● **What is expected**
Bring together all lines from the listing below that contain the string "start".

● **Supplied data**

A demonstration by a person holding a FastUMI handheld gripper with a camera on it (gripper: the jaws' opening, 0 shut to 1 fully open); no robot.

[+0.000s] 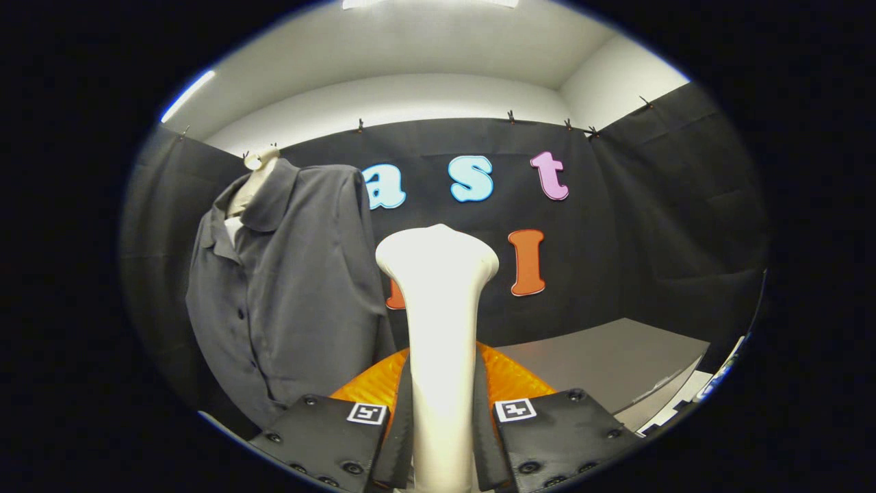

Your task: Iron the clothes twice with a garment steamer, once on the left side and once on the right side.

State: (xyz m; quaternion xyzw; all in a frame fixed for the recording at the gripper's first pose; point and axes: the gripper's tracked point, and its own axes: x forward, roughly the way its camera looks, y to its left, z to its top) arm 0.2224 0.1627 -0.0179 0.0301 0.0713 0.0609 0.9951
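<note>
Both fingers (383, 438) clamp steamer (438, 308); shirt (287, 287) beyond, apparently untouched.

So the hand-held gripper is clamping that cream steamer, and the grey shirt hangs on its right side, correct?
Not quite. In the gripper view the hand-held gripper does clamp the cream steamer, but the grey shirt hangs on its left side, on a mannequin.

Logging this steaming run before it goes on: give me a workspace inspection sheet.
Surface: grey table beyond the tongs, bare where it shows.
Job's things: grey shirt hanging on a mannequin; white garment steamer upright, head beside the shirt, apart from it.
Clutter: nothing seen.
Grippers: tongs shut on the garment steamer's handle.
Cables: nothing seen.
Surroundings: black cloth wall; orange object behind the steamer, unclear.
</note>
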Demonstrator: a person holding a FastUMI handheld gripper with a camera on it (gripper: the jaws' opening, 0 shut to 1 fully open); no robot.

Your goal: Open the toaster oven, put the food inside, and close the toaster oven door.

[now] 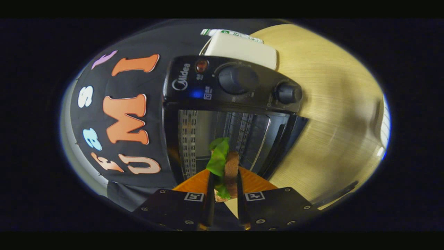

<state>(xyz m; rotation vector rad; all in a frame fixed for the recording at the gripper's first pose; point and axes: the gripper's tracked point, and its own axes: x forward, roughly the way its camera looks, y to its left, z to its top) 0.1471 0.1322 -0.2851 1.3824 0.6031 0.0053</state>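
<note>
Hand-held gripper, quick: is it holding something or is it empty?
Hand-held gripper: closed on the sandwich, both fingers pressing its sides, held up in front of the open toaster oven.

Blk toaster oven [229, 86], green/brown food [223, 166]
</note>
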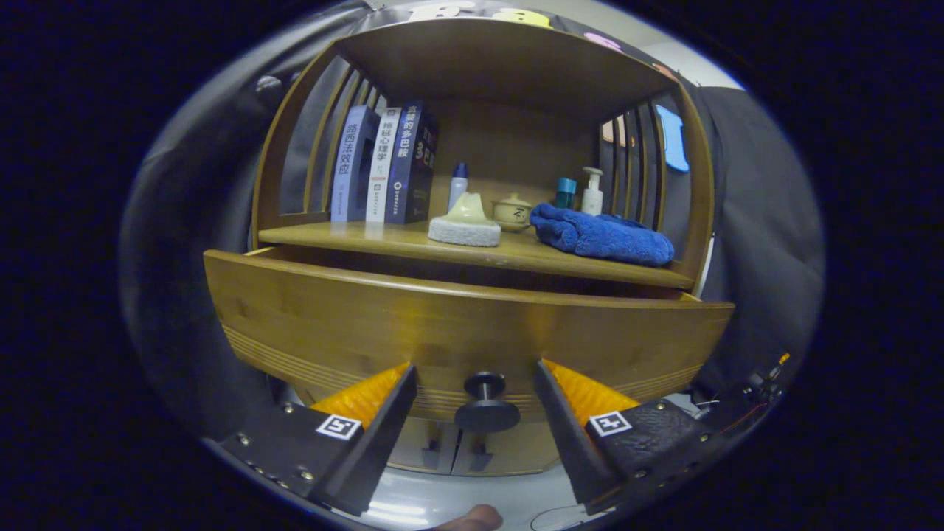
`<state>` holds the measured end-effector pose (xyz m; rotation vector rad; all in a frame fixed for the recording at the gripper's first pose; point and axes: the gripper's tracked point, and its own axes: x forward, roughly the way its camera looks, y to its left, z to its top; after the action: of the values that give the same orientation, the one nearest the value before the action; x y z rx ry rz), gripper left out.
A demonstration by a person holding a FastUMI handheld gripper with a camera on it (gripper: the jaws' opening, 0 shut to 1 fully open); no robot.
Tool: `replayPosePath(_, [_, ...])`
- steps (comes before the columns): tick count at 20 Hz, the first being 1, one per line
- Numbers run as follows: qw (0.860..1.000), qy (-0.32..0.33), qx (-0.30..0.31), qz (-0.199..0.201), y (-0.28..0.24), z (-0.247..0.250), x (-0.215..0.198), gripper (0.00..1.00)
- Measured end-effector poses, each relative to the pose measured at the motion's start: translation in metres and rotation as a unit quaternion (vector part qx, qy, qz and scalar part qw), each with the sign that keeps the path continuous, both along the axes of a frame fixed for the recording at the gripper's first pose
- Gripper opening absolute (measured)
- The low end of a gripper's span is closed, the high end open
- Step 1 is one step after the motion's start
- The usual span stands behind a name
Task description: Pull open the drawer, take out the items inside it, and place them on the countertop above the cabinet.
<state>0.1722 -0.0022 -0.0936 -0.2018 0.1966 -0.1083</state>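
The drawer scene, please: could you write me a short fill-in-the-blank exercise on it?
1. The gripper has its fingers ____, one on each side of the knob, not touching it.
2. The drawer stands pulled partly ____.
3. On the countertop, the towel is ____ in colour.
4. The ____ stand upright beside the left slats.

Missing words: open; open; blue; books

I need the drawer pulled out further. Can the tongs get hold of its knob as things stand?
Probably yes. The knob sits between the open tongs, with a gap on each side and nothing in the way. The drawer is already slightly out; closing the fingers should catch it.
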Motion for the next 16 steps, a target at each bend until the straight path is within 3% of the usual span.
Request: replayPosePath(16, [0.999,0.001,0.035,0.0,-0.003,0.0,0.056,0.98])
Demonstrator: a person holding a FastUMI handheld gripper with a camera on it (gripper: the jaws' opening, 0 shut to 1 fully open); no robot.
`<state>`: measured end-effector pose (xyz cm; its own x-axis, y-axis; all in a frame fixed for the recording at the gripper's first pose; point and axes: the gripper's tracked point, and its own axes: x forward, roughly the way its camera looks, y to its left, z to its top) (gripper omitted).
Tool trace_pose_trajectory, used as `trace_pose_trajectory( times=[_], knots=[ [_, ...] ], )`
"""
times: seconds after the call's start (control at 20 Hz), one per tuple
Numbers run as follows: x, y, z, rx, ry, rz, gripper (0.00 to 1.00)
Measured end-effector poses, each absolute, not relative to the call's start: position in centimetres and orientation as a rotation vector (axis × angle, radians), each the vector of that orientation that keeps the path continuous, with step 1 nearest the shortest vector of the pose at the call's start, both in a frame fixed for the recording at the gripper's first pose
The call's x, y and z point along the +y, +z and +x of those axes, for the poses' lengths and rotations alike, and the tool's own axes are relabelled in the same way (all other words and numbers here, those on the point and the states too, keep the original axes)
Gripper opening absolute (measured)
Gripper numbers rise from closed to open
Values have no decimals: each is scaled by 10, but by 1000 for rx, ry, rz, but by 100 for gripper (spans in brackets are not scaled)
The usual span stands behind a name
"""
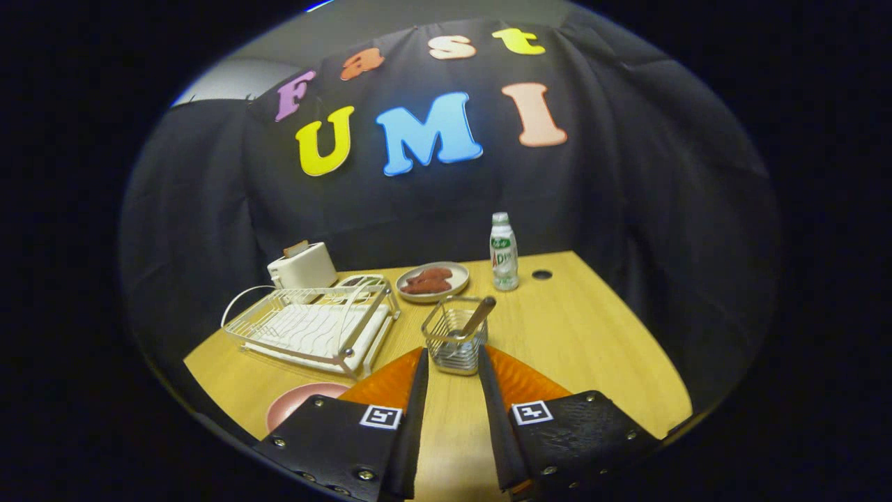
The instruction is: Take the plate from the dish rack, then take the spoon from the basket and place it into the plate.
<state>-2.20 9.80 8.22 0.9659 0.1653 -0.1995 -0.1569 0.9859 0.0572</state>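
2 fingers of the gripper point(451, 362) stand parted and empty, the wire basket point(454, 341) just ahead holding the spoon point(478, 316), the pink plate point(301, 406) beside them, off the dish rack point(313, 328).

Claw point(453, 362) open w/ nothing held, basket point(454, 339) + spoon point(478, 316) just ahead.
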Motion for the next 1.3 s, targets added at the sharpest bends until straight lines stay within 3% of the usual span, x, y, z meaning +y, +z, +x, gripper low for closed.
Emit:
trace_pose_trajectory(
  times=[0.4, 1.1, 1.3],
  knots=[
    [78, 110, 22, 40, 122, -6, 43],
    [91, 62, 88, 91, 100, 57, 43],
    [95, 64, 95, 82, 98, 58, 32]
  ],
)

● **Result of this task**
- Measured end-effector poses, each relative to the pose measured at the motion's start: translation in metres and rotation as a unit quaternion (vector part qx, qy, qz and scalar part qw), each with the sign that keeps the path continuous, both along the axes of a frame fixed for the recording at the gripper's first pose
- Step 1 is one step after the motion's start
times: seconds after the call's start (control at 20 Hz), one per tuple
Measured end-effector poses, each absolute, not relative to the call's start: position in centimetres and orientation as a rotation vector (axis × angle, radians), each the vector of that orientation that keeps the path continuous, with step 1 nearest the shortest vector of the pose at the call's start, both in a frame fixed for the recording at the gripper's first pose

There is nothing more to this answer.